5.4. Interviewee’s Role in their Team Moderates Speech and Gesture Correlations

We also examined how the interviewee’s role within their team (coach vs. player) moderated the correlations between speech features and gestures during post-game interviews (see Table 5b and Table 5d). Figure 3a shows a negative moderation of the correlation between the loudness of the question and the smiling of the interviewee for coaches compared to players (γ11=-0.040,p=.017), indicating that coaches had a more pronounced decrease in smiling when their interlocutor increased vocal intensity compared to players. Similarly, Figure 3b shows that the relationship between interviewee loudness and gestural rate was more negative for coaches compared to players (γ11=-0.100,p=.040), implying that coaches are less likely to pair loud speech with expressive gestures compared to players. Furthermore, the results showed that coaches exhibited a stronger propensity to frown when using positive language than players (γ11=0.029,p=.005). The moderation effects suggest that associations between speech and gestures can differ depending on whether the interviewee is a coach or a player, and some relationships are stronger for one group than the other, highlighting that individual factors, such as the role of the interviewee within his team, significantly influence the dynamics between speech features and gestures during post-game interviews.

Figure 3:

Figure 3:

Spotlight analyses showing how interviewee team role moderates the associations between (a) interviewer question pitch and interviewee frowning, and (b) interviewee positive words and interviewee gestural rate.

6. DISCUSSION

In this section, we analyze our experiments and results from the GeSTICS dataset to explore how various factors influence the interaction between speech and gestures.

6.1. Key Findings

Our results indicate that situational factors, such as the outcome of the game, can modify the way speech features and gestures are associated. Specifically, we observed that a larger victory margin diminishes the impact of interviewer vocal and linguistic characteristics on the nonverbal behaviors of interviewees during the question-listening phase. This reduction in influence might be due to the interviewee’s positive emotional state or an increased sense of confidence and control after a positive experience [23, 47]. On the contrary, during the response phase, a larger victory margin appeared to strengthen the connections between the vocal characteristics of the interviewees and their gestural rate. This observation is consistent with previous findings that emotional states can influence the interaction between facial gestures and speech [12].

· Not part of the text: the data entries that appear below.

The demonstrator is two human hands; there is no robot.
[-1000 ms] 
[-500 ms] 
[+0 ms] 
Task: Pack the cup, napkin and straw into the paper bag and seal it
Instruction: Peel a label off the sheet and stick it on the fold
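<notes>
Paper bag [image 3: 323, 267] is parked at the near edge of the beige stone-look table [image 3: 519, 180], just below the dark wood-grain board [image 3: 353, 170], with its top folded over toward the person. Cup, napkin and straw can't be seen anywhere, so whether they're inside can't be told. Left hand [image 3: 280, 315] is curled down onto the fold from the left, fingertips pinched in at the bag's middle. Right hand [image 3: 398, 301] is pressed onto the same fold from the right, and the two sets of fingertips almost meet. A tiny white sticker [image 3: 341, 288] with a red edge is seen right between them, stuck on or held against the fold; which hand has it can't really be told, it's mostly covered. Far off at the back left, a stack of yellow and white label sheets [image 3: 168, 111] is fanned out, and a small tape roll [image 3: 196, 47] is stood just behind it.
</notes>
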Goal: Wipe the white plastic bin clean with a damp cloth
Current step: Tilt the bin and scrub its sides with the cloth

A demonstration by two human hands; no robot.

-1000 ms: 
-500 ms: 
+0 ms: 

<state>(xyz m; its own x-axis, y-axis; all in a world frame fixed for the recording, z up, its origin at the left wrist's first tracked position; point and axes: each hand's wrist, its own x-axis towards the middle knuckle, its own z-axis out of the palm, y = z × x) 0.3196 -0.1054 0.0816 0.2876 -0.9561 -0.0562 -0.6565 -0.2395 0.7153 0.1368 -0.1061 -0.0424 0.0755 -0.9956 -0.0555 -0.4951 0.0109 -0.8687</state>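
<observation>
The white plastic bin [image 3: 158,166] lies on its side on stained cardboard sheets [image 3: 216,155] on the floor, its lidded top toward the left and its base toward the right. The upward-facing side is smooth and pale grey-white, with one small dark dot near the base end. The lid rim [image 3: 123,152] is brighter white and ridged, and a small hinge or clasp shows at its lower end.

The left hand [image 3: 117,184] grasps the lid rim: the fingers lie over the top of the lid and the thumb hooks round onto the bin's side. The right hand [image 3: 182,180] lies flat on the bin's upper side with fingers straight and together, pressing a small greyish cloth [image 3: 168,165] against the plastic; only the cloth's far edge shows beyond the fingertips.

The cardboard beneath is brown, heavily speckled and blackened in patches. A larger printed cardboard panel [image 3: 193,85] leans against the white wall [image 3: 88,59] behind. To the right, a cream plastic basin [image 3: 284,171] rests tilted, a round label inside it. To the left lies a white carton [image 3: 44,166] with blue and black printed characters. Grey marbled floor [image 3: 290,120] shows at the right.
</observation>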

Furthermore, our analysis suggests that individual characteristics, such as the interviewee’s role on the team, influence the interaction between speech features and gestures. Specifically, coaches demonstrated a more pronounced negative speech-gesture coupling compared to players, especially in response to louder questions. This may reflect a greater need for coaches to control their nonverbal expressions to maintain a leadership posture. This distinction could also be attributed to variations in age and experience.

Notably, our analysis of the relationship between an interviewee’s general speaking style and their nonverbal expressions during the answer-speaking phase yielded intriguing findings. We found that interviewees who spoke with a higher average volume tended to also exhibit a higher rate of gestures (γ01=0.228,p=.002), possibly reflecting individual differences in personality traits such as extraversion or confidence [7]. Furthermore, interviewees who habitually used more negative language showed more frequent downward gaze (γ01=0.432,p=.027), which could be linked to individual differences in emotional regulation strategies or self-consciousness [30]. These findings highlight the value of the GeSTICS dataset in examining how individual differences in speaking style relate to non-verbal expressive patterns, offering a more comprehensive understanding of the factors that shape multimodal communication.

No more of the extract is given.